Set down exactly the lines below, from the one containing "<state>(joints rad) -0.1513" through the final line, and include no others.
——————————
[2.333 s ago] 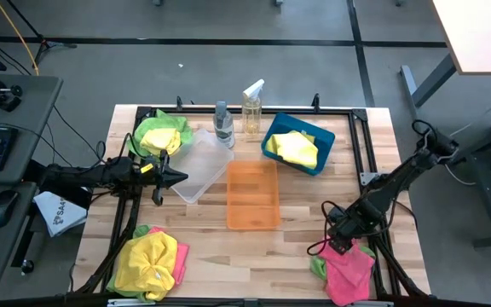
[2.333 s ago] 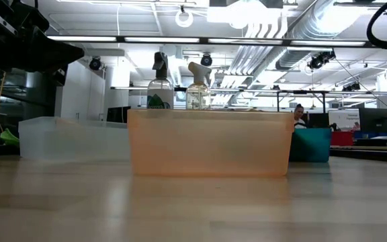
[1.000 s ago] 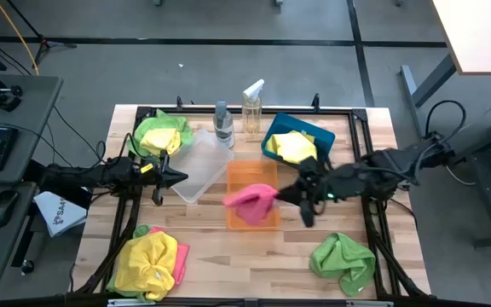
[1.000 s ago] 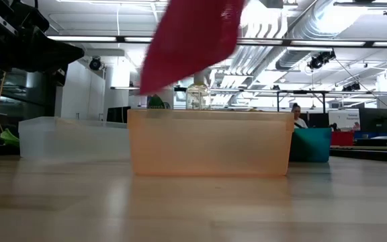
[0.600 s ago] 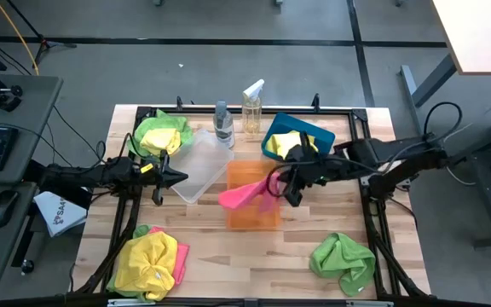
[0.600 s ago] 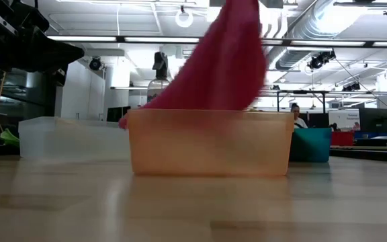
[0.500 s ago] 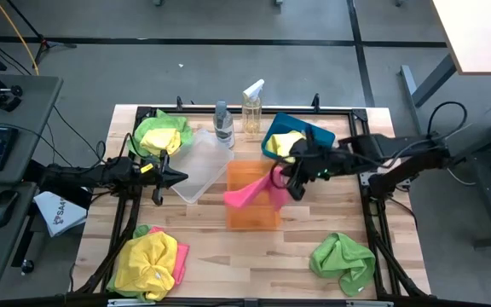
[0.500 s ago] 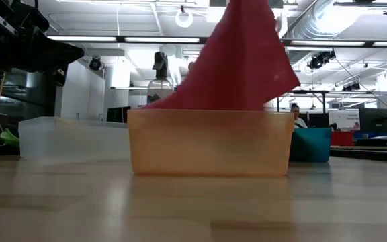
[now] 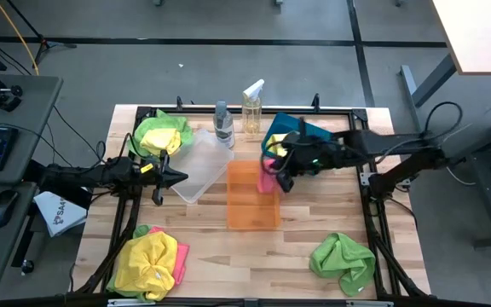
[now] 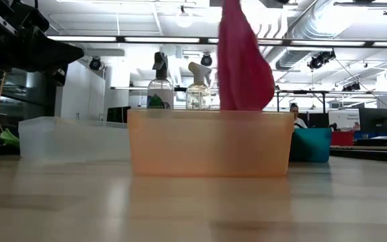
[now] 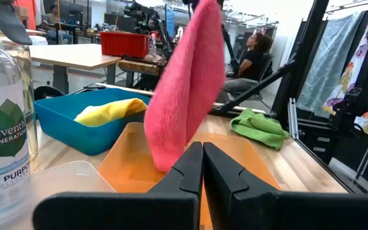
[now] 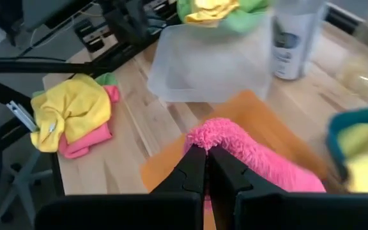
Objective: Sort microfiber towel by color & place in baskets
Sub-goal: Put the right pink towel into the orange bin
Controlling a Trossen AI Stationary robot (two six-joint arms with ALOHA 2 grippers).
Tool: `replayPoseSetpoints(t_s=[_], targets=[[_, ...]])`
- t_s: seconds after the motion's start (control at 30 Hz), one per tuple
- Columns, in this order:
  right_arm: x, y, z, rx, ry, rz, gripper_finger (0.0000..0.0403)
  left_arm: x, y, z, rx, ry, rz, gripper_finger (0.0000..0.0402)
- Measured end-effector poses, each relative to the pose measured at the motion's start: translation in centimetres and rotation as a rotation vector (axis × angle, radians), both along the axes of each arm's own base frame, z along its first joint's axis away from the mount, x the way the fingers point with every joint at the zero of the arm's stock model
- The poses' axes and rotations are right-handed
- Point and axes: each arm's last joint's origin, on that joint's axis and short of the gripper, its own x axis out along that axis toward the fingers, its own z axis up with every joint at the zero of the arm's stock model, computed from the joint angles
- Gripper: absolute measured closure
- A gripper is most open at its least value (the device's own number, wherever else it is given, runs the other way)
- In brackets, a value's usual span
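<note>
A hot pink towel hangs from my right gripper, which is shut on it above the far right part of the orange basket. The teal basket at the far right holds a yellow towel. The clear basket stands left of the orange one. My left gripper hovers shut with nothing in it at the clear basket's left side. More towels lie on the table: a green and yellow heap, a yellow and pink heap, and a green towel. My right gripper pinches the pink towel's upper end between its two fingers, coming in from the table's right and slanting down. The towel hangs below the fingers in a narrow slack fold, and its lower end dips behind the orange basket's wall.
Two spray bottles stand at the far edge behind the baskets. A dark frame rail runs around the tabletop. Bare wood shows near the front edge, between the heap on the left and the green towel.
My right gripper has carried the pink towel over the orange basket toward the table's far edge and a little left. The towel, which trailed out toward the left, has swung in and now hangs straight down below the fingers.
</note>
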Motion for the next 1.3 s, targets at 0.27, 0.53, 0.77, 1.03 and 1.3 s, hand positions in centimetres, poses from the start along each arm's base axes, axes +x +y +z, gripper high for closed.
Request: replayPoseSetpoints(t_s=[0.27,0.53,0.77,1.03,1.3], targets=[[6.3,1.4,-5.5,-0.056,0.071,0.061,0.0403,0.0,0.0,0.0,0.000,0.000,0.001,0.0401],[8.6,1.8,-10.8,-0.081,0.200,0.092,0.0403,0.0,0.0,0.0,0.000,0.000,0.000,0.0401],[9.2,2.3,-13.5,0.047,0.090,0.152,0.0403,0.0,0.0,0.0,0.000,0.000,0.001,0.0401],[7.9,1.7,-14.3,0.032,0.251,0.141,0.0400,0.0,0.0,0.0,0.000,0.000,0.000,0.0401],[7.7,1.9,-12.8,0.041,0.303,0.211,0.0289,0.0,0.0,0.0,0.000,0.000,0.000,0.0401]])
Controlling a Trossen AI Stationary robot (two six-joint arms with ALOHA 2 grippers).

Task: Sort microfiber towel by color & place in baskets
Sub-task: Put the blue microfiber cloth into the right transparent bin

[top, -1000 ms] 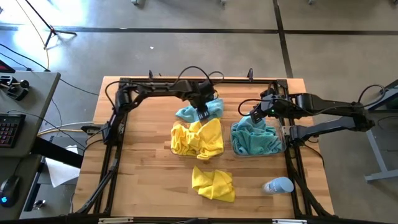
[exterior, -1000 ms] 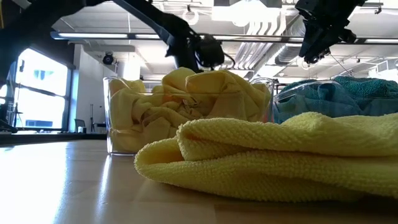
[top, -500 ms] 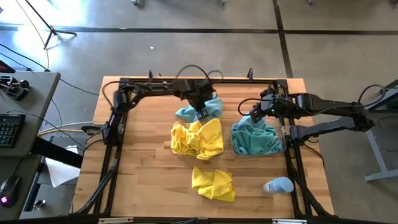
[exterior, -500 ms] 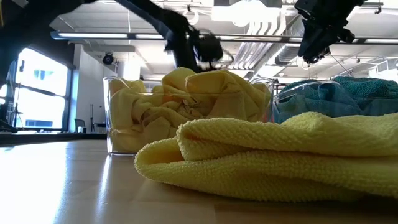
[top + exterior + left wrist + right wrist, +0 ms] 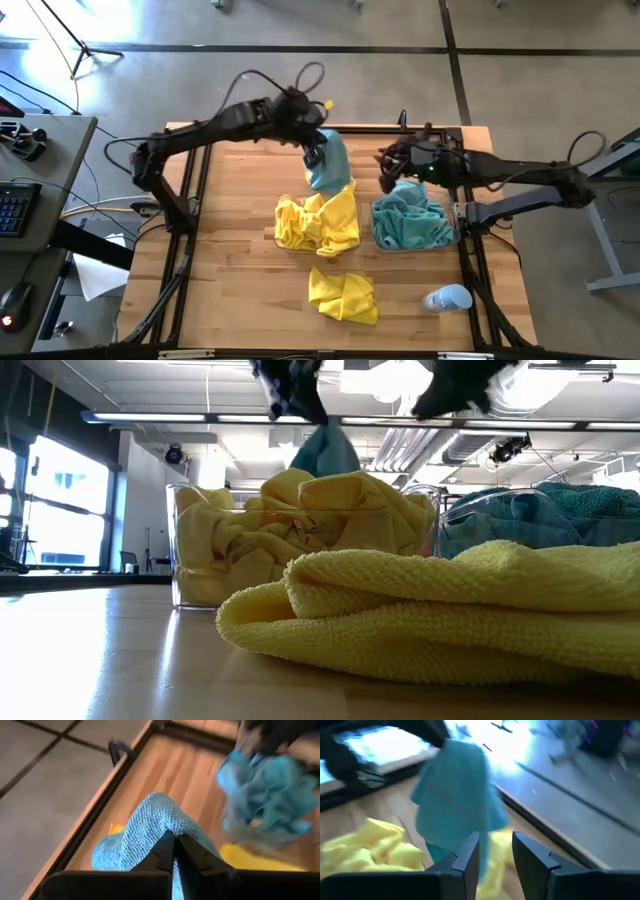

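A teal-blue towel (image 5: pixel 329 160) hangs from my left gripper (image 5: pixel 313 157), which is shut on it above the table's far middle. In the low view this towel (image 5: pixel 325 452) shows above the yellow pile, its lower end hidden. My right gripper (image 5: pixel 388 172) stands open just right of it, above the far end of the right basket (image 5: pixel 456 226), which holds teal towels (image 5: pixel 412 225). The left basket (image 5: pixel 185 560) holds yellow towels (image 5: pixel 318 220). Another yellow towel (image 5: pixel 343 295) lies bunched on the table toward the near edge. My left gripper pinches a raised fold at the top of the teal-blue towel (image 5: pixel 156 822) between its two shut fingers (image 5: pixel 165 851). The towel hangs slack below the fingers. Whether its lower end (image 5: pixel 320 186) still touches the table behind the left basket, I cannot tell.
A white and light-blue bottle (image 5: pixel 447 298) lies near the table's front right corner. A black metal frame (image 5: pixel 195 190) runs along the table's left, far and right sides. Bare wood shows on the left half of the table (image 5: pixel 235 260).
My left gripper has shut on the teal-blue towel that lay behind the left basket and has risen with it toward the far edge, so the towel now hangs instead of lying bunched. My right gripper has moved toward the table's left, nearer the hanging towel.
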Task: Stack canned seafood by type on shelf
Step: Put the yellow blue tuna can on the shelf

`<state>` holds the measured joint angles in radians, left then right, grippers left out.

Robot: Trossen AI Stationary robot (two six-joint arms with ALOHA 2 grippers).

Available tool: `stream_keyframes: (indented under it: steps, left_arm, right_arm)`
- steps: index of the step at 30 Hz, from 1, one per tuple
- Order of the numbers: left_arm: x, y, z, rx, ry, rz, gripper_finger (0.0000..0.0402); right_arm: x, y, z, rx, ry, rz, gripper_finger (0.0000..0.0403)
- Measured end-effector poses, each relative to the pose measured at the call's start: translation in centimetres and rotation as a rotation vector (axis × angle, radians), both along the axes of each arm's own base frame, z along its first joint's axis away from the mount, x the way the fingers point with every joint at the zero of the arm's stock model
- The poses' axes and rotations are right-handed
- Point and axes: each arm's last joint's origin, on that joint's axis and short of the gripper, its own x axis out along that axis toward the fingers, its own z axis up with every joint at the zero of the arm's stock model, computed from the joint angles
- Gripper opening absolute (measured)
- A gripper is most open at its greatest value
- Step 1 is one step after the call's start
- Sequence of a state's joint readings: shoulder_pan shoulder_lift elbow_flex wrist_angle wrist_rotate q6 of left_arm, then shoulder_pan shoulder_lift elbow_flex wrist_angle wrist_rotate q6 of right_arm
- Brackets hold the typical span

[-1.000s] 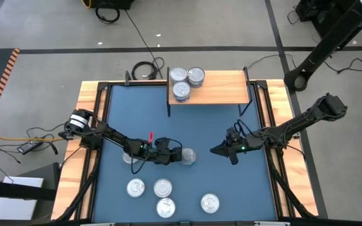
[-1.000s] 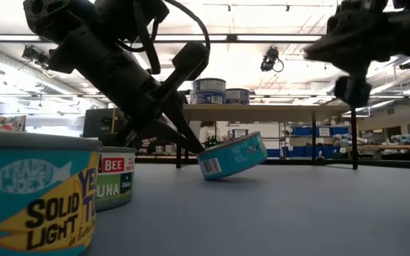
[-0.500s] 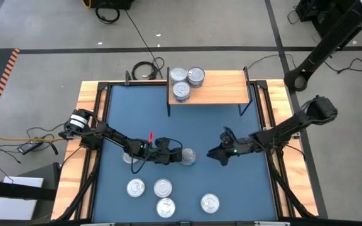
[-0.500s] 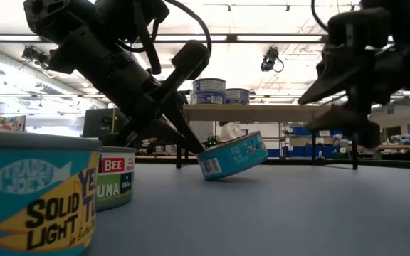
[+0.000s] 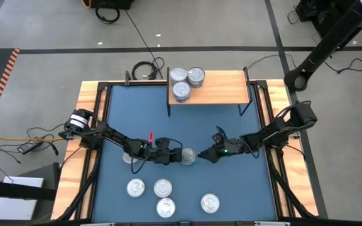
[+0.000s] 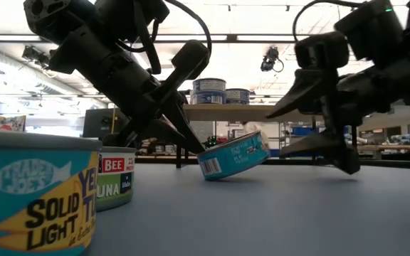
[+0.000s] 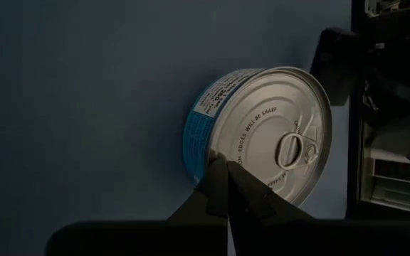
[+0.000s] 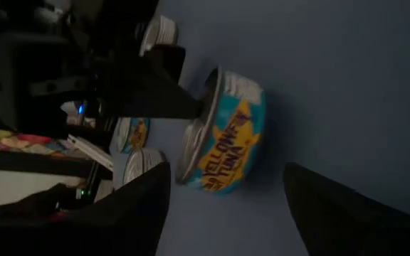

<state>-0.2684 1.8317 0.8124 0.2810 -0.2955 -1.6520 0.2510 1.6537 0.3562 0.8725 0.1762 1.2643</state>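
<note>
The left tool (image 5: pixel 176 156), fingers pressed together, is propping a teal-labelled tuna can (image 5: pixel 188 156) tilted on its edge on the blue surface (image 5: pixel 219 125). The right tool (image 5: pixel 207 154), fingers spread wide, is hovering just beside it. Three cans (image 5: pixel 185 81) are sitting on the shelf (image 5: pixel 222 88).

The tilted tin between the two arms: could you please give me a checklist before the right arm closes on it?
1. Tilted tin propped on one edge: ok.
2. Left pincer shut, tips pressed to the tin's raised lid edge: ok.
3. Right pincer open: ok.
4. Right fingers either side of the tin: not ok, still short of it.
5. Shelf has free board beside its three tins: ok.
6. Tin type matches a shelf stack: cannot tell.
</note>
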Motion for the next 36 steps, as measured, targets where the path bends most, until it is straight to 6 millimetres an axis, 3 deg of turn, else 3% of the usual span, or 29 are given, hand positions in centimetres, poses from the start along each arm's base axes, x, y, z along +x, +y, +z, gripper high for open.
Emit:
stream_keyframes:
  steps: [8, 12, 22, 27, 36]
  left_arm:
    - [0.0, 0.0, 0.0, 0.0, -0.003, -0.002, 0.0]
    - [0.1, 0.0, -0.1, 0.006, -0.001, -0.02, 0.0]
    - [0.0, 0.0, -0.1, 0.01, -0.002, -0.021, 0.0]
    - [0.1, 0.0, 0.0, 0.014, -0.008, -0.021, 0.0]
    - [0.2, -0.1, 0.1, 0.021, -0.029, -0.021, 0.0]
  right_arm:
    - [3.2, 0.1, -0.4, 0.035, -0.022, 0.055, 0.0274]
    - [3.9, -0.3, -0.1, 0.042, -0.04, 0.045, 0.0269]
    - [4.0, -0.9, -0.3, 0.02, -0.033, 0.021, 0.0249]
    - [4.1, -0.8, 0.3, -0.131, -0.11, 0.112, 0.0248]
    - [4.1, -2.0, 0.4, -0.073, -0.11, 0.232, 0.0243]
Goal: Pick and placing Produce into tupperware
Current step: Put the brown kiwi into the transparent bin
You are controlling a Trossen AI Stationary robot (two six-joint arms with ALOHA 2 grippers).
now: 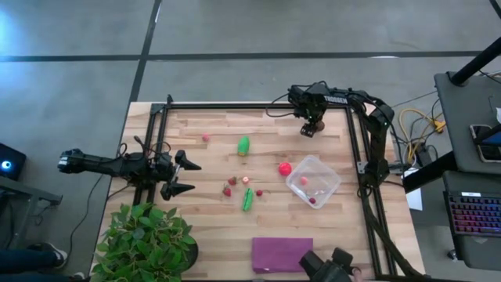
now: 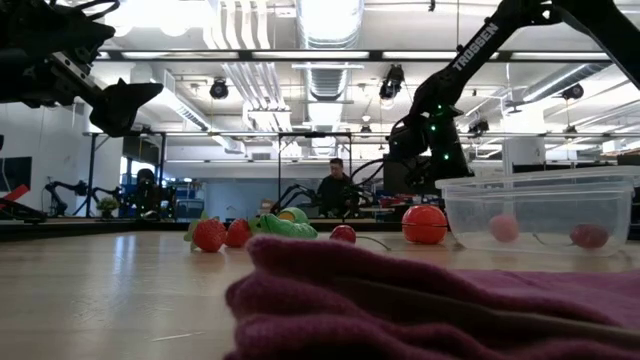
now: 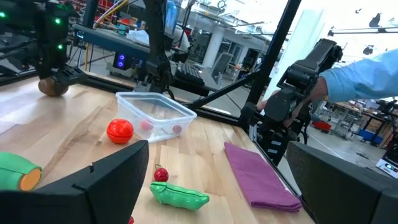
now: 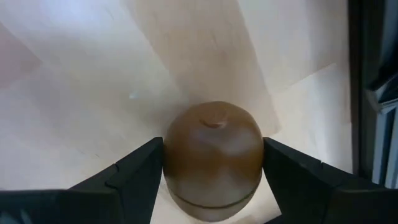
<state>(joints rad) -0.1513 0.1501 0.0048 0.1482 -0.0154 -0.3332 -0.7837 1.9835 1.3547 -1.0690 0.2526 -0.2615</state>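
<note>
A brown oval lies near the table's far right edge, between the fingers of my right gripper, which is shut on it. The clear tupperware stands at the right and holds a few pink berries. A red ball lies just left of it. One green piece lies mid-table and a green pod lies nearer. Small red berries lie beside the pod. My left gripper is open and empty above the table's left side. My right gripper pinches the brown oval's two opposite sides between its two fingers. The fingers come from above, pointing down. The oval's underside seems to rest on the table in the left wrist view.
A purple cloth lies at the near edge. A leafy potted plant stands at the near left corner. One pink berry lies far left of centre. A black frame rims the table. A person's blue sleeve shows beyond the table.
</note>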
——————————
EXPECTED ANSWER
<state>(joints rad) -0.1513 0.1501 0.0048 0.1482 -0.0154 -0.3332 -0.7837 1.9835 1.3547 -1.0690 0.2526 -0.2615</state>
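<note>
A brown oval lies near the table's far right edge, between the fingers of my right gripper, which is shut on it. The clear tupperware stands at the right and holds a few pink berries. A red ball lies just left of it. One green piece lies mid-table and a green pod lies nearer. Small red berries lie beside the pod. My left gripper is open and empty above the table's left side. My right gripper pinches the brown oval's two opposite sides between its two fingers. The fingers come from above, pointing down. The oval's underside seems to rest on the table in the left wrist view.
A purple cloth lies at the near edge. A leafy potted plant stands at the near left corner. One pink berry lies far left of centre. A black frame rims the table. A person's blue sleeve shows beyond the table.
</note>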

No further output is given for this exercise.